CELEBREMOS EL DIA DEL MAESTRO
Antropos
Y me hice maestro que es hacerme creador. José Martí
El apóstol de la libertad José Martí dejó plasmada estas palabras cuando la Escuela Normal para Varones, lo invitó a ser docente en este centro de estudios en la formación de maestros fundado por la revolución liberal de 1871.
Cada generación que pasó por estas aulas lleva en su pecho y en su cabeza, estas hermosas palabras que se conjugan para servir a la nación como maestros en la formación de ciudadanos probos, creativos y con profundos conocimientos de la ciencia y la cultura. Sobre todo, dimensionan los derechos de la persona humana y sus responsabilidades con la sociedad.
Siendo que todos los veinticinco de junio celebramos el día del maestro, en honor de nuestra mártir María Chinchilla, asesinada por las balas de la dictadura ubiquista en una de las marchas en donde se exigía el cumplimiento de los derechos del magisterio nacional. Hoy alzamos la vos para que nuestras familias no se olviden que la niñez está también en la cabeza y el corazón de los maestros.

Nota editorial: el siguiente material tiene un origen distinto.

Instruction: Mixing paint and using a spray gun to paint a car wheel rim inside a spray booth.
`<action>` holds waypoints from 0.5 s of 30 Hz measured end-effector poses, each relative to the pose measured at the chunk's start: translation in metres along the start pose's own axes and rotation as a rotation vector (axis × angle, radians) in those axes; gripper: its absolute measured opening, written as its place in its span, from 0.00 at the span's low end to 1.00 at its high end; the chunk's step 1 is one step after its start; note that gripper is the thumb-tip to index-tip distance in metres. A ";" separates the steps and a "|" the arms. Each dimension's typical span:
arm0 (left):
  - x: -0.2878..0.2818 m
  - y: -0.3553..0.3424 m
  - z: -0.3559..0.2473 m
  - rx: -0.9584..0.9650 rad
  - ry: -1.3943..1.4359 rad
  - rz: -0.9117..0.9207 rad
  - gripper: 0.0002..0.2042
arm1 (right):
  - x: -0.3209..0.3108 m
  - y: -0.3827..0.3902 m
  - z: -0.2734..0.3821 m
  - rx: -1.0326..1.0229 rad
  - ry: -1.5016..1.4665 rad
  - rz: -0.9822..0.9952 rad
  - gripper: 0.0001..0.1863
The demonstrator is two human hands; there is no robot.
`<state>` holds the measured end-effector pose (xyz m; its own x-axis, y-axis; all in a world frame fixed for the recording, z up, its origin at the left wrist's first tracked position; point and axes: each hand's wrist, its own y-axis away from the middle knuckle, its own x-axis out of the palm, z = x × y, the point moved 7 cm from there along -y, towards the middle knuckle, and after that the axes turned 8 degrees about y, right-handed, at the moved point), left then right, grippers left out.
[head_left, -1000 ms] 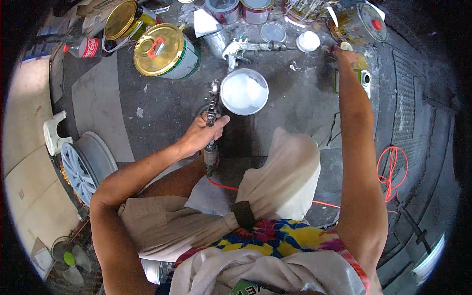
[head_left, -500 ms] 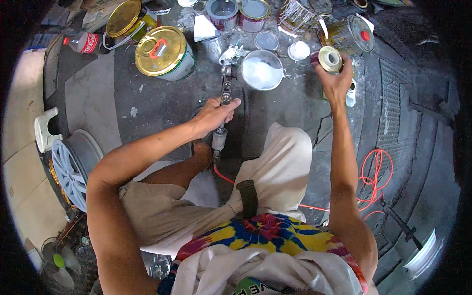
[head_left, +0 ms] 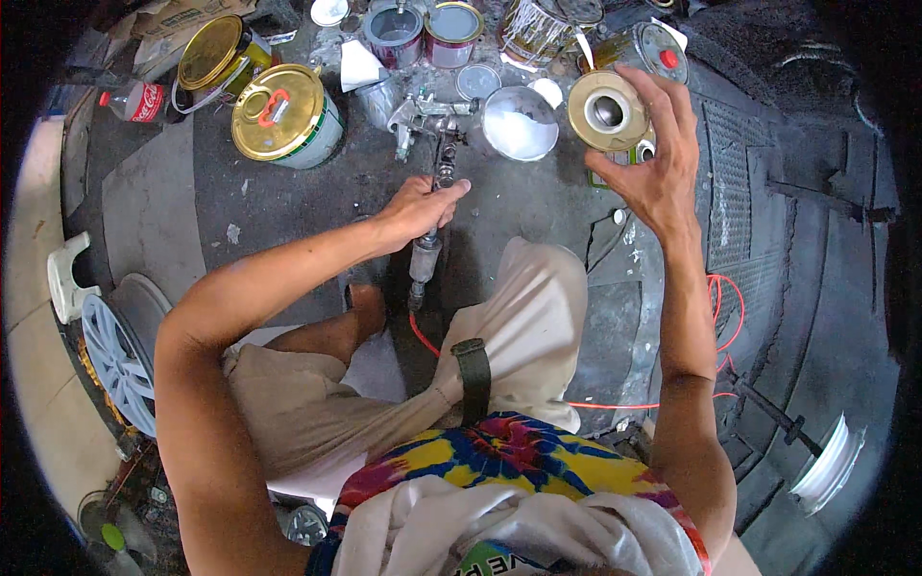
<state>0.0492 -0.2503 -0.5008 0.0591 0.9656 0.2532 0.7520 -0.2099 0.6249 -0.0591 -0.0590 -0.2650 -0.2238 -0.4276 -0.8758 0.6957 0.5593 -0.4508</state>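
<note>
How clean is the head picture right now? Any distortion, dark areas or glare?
Head view: strong fisheye bending, the fan dim beside the dark rim; head view: the floor gloomy at far right; head view: the inside of the cup bright, with little detail, the can in the right hand reasonably sharp.

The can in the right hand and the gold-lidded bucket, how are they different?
The can is held up in the right hand; the bigger bucket stands on the floor. The can's top is dark in its middle; the bucket's has something red on it. Both have round, gold tops.
</note>
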 end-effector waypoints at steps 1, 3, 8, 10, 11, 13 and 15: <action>-0.003 0.000 0.001 0.016 -0.024 -0.001 0.18 | 0.001 -0.001 0.002 -0.009 -0.014 0.005 0.44; 0.000 0.001 0.000 0.020 -0.027 0.002 0.18 | -0.003 -0.004 0.007 -0.018 0.014 0.016 0.44; 0.005 0.003 -0.001 0.025 -0.006 0.004 0.19 | -0.004 -0.009 0.014 -0.074 0.041 0.036 0.45; 0.006 0.001 0.000 0.028 0.027 0.023 0.19 | -0.007 -0.013 0.020 -0.108 0.074 0.034 0.47; 0.007 0.001 0.000 0.028 0.032 0.020 0.19 | -0.007 -0.013 0.021 -0.113 0.072 0.036 0.47; 0.010 0.001 0.000 0.013 0.074 0.033 0.19 | -0.008 -0.015 0.023 -0.123 0.097 0.037 0.49; 0.009 -0.002 0.001 0.005 0.054 0.037 0.18 | -0.007 -0.016 0.024 -0.133 0.104 0.039 0.49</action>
<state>0.0493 -0.2407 -0.5003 0.0517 0.9475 0.3156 0.7533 -0.2444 0.6106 -0.0523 -0.0816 -0.2474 -0.2725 -0.3322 -0.9030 0.6102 0.6659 -0.4292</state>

Como dice el refranero, mucha agua ha pasado bajo el puente. De esa cuenta hemos vividos diferentes momentos de una crisis educativa, que visto en términos positivos, es nuestra ventana de oportunidades para avanzar con pasos de gigante a partir de una verdadera responsabilidad estatal que dignifique con amplitud de criterio, al magisterio nacional.
Hemos sido testigos qué en cada campaña electoral, los candidatos colocan a la educación, como una de sus grandes prioridades para hacer gobierno. Sin embargo, la maraña administrativa burocrática, enreda a los gobernantes en miles de procesos, que les impide ver el bosque del proceso educativo. Reuniones van, reuniones vienen. Montañas de papeles que se firman. Números de suma y resta de cómo “gastar” el dinero de los impuestos. Audiencias, visitas, viajes y un montón de cosas fortuitas que se van por los aires, como el humo que queda del fuego encendido.
No debemos olvidar al maestro, porque siendo casi el último de los escalones de las profesiones, cumple con lo que me atrevería a decir, no logran ni la familia, la iglesia o el barrio. La niñez y la juventud está en sus manos, y por ello debemos cuidar a los maestros, si de verdad queremos una sociedad en donde se privilegie la justicia, la honradez y la dignidad.